According to the latest figures from the Obama Administration, of the 3.3 million enrollees about 27 percent fall into the critical demographic of 18 to 34-years-old.
That’s well below the administration’s goal of 40 percent, a point that critics of the law have highlighted.
“I really believe that they’re not going to reach that 7 million, but a bigger problem, I find, is that young people are not signing up,” Pipes said.
“How is this going to work? Because they need the young people to sign up to cover the cost of the care for older people, people in my generation,” she said.
Concerns are mounting, Pipes continued, that if the administration can’t hit its benchmark range for 20- and 30-somethings, the ‘young invincibles’ as they’ve been dubbed, the results could be catastrophic.
“The insurance companies are not going to be able to survive,” Pipes said. “A lot will get out of the exchanges. Some haven’t even gone into the exchanges. And we’re going to see the insurance companies go under.”
The think-tanker also worries that many of the folks who have signed-up have not yet paid their premiums, further straining the insurers and complicating the process.
To all of these points, Gamage urges a more measured conclusion, starting with the idea that insurers will withdraw from the exchanges.
“There’s a three-year adjustment period built into the law, so even if the mix is disproportionately unhealthy for a year or two that’s not necessarily fatal,” he said.
That’s because the Affordable Care Act contains (and has always contained) a mechanism called a ‘risk corridor program,’ meant to hedge against lopsided numbers of sick enrollees.
“If the mix ends up being much different than expected, the federal government will partially compensate insurance companies if they end up getting an overly unhealthy population for the next three years,” Gamage said.
But, the inverse is also true.
“If the [enrollee] population is healthier than expected, insurance companies don’t get to keep all the profits for the first few years,” he added.

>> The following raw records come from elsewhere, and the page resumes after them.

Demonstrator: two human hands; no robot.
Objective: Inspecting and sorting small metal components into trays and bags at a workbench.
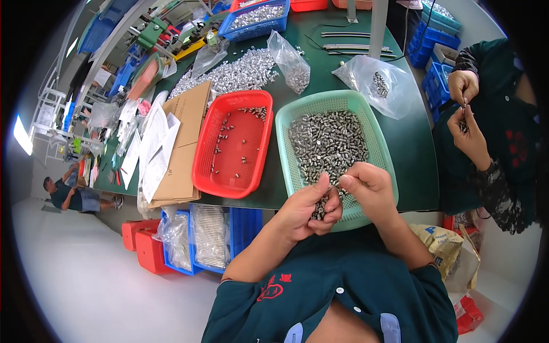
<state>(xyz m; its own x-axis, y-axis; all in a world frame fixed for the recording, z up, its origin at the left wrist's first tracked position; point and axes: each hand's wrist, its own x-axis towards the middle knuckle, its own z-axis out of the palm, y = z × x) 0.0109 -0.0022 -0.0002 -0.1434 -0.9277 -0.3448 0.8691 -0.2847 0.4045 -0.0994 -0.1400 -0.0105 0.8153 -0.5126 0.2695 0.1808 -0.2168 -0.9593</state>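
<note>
My left hand (311, 208) is curled palm up around several small cylindrical metal fittings (318, 212), its thumb raised. Close beside it, my right hand (370, 186) is pinched, thumb against fingers; what it grips at the tips is too small to make out. Both hands are over the near edge of a light green plastic basket (378, 126), which holds a heap of the same fittings (329, 140). To its left stands a red plastic basket (243, 163) with a few scattered fittings inside.
Cardboard (186, 137) and papers (160, 154) lie left of the red basket. Behind are a pile of shiny metal parts (234, 71), plastic bags (290, 60) and a blue basket (257, 23). A co-worker's hands (466, 108) work at right. Blue crates (243, 228) stand below the table.
</note>
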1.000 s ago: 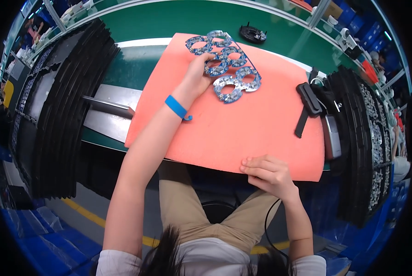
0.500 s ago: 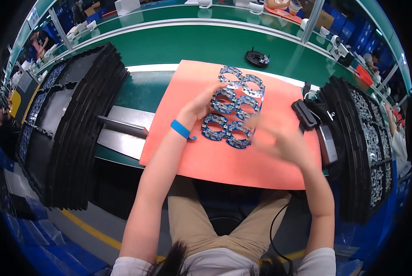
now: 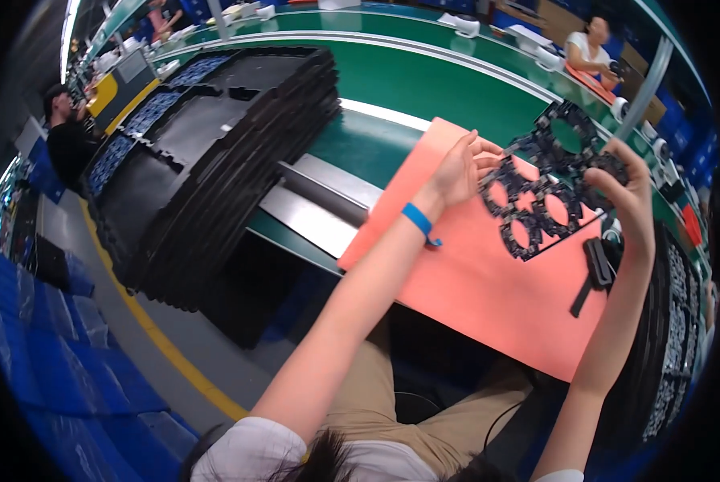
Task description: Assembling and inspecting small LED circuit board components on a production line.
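Note:
A panel of several joined ring-shaped circuit boards point(image 3: 546, 145) is raised and tilted above the orange mat point(image 3: 464, 281). My right hand point(image 3: 629, 185) grips its right side, the thumb toward me and the fingers behind. At the panel's left edge is my left hand point(image 3: 459, 170), its fingers spread and reaching toward the boards. Whether those fingertips touch the panel I cannot tell. A blue wrist strap point(image 3: 418, 218) circles my left wrist.
Stacked black trays point(image 3: 251, 132) stand at left, with boards in the top one's compartments. More filled trays point(image 3: 672, 345) stand at right. A black block-shaped item point(image 3: 596, 263) lies at the mat's right. A metal rail point(image 3: 328, 190) sits left of the mat. Other people are farther off.
The board panel has left the mat and tilted up, now in my right hand. My left hand has come off its left side and opened. The view has swung to the left.

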The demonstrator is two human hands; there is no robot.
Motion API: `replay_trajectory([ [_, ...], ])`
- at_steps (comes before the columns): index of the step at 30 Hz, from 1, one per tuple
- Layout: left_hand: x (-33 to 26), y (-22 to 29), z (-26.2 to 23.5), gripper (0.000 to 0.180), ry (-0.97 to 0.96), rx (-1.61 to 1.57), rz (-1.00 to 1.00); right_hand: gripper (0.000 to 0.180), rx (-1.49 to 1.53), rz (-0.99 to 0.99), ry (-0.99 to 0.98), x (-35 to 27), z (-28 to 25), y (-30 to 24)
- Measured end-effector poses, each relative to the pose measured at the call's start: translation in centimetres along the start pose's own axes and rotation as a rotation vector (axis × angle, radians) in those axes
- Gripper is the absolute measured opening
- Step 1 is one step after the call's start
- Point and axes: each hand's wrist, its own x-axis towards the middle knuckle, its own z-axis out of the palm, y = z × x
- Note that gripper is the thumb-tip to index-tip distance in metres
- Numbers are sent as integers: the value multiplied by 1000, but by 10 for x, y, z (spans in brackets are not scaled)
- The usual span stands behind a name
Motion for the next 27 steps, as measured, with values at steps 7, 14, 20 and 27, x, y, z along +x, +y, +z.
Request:
replay_trajectory([
  [7,11,-37,-10,25,245,1119,359,35,105,-84,253,27,63,-18],
  [14,2,-60,-55,15,63,1344,587,19,180,-315,236,45,206,-30],
  [20,-6,-44,-13,12,175,1737,389,24,273,-377,302,53,261,-14],
  [27,-7,-41,-15,10,110,1724,381,25,281,-400,298,57,283,-3],
])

As for concerns that enough folks will actually pay their premiums, Gamage said that could prove a hurdle or a completely overblown fear.
“It’s not a huge problem if some small number of people don’t end up paying, at least immediately,” he said. “It’s a much bigger problem if, say, 50 percent of the people signed up don’t end up paying without the insurance companies having to spend significant resources having to track them down and going after them.”
So we’ve identified several areas that could dampen the glow of the administration’s 3.3 million figure, particularly the health mix of those who have enrolled.
Can the president really claim that Obamacare is back on track, or critics say the program is set for failure?
In either case, conclusions seem premature.
“Those who are declaring ‘doom and gloom’ based on the numbers available are taking a big leap,” Gamage said.
“There just isn’t the evidence to suggest that we have a serious problem, yet.”